PROBLEM TO SOLVE: Every line in the records below between the one holding "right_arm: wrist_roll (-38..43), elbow" and the one holding "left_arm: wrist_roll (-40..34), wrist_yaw", inclusive, is to be set down exactly; all other lines are to be left out.

RECORDS TO USE:
* * * *

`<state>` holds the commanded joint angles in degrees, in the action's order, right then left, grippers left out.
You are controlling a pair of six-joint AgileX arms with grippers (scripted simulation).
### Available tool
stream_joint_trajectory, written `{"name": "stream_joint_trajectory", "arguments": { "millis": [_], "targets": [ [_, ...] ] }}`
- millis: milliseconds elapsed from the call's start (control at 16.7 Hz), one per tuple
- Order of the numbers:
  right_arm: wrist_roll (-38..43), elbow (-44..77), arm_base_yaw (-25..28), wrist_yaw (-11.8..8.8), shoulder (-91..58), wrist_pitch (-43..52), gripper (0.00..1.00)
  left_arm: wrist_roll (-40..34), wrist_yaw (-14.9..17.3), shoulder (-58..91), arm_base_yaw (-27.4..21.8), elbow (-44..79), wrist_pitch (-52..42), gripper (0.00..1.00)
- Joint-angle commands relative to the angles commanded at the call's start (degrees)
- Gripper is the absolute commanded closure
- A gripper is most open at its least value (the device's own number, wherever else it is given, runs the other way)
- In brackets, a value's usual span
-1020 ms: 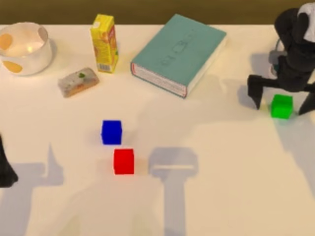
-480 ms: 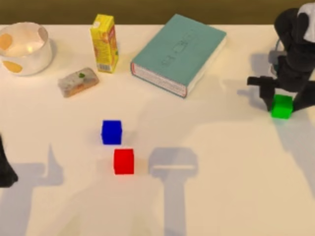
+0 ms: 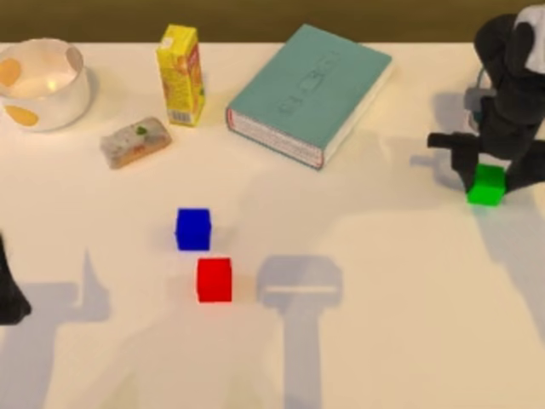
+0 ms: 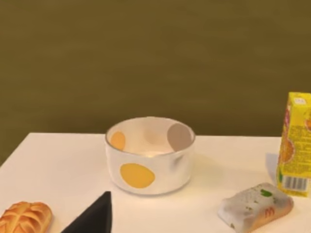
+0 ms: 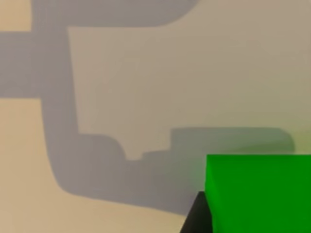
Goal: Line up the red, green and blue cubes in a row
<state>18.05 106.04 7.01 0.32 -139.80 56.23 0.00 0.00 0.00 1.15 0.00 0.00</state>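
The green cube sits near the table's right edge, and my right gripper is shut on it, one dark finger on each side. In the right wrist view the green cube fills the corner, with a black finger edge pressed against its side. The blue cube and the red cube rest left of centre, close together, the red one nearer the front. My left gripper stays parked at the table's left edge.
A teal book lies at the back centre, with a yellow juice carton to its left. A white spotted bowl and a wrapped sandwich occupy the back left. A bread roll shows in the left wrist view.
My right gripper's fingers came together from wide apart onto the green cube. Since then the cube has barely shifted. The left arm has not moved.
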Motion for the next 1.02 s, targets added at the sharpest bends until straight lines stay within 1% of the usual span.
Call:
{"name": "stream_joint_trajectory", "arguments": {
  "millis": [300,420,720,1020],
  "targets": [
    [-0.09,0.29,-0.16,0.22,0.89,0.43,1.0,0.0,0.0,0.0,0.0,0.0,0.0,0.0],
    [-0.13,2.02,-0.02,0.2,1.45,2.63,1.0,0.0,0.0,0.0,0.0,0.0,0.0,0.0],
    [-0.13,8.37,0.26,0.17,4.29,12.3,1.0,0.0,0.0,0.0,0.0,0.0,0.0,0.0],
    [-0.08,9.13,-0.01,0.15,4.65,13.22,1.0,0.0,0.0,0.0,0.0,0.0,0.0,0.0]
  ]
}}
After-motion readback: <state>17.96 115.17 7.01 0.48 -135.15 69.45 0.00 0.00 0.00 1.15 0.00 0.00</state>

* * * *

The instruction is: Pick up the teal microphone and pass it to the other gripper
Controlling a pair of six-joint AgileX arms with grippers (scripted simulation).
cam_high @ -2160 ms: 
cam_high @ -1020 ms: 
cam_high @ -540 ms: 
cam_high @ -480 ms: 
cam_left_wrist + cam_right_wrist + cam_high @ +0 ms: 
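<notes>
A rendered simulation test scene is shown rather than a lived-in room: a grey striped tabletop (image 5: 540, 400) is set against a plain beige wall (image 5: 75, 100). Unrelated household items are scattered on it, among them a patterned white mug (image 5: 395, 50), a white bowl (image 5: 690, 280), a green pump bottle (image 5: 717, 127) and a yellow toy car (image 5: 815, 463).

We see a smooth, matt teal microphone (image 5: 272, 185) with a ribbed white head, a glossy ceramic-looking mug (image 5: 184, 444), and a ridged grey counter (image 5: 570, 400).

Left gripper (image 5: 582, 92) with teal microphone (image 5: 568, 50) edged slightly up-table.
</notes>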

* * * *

RESULT OF THIS EXERCISE:
  right_arm: wrist_roll (-38..43), elbow (-44..77), arm_base_yaw (-25..28), wrist_yaw (-11.8..8.8), shoulder (-91..58), wrist_pitch (-43..52), gripper (0.00..1.00)
  left_arm: wrist_roll (-40..34), wrist_yaw (-14.9..17.3), shoulder (-58..91), arm_base_yaw (-27.4..21.8), elbow (-44..79), wrist_pitch (-52..42), gripper (0.00..1.00)

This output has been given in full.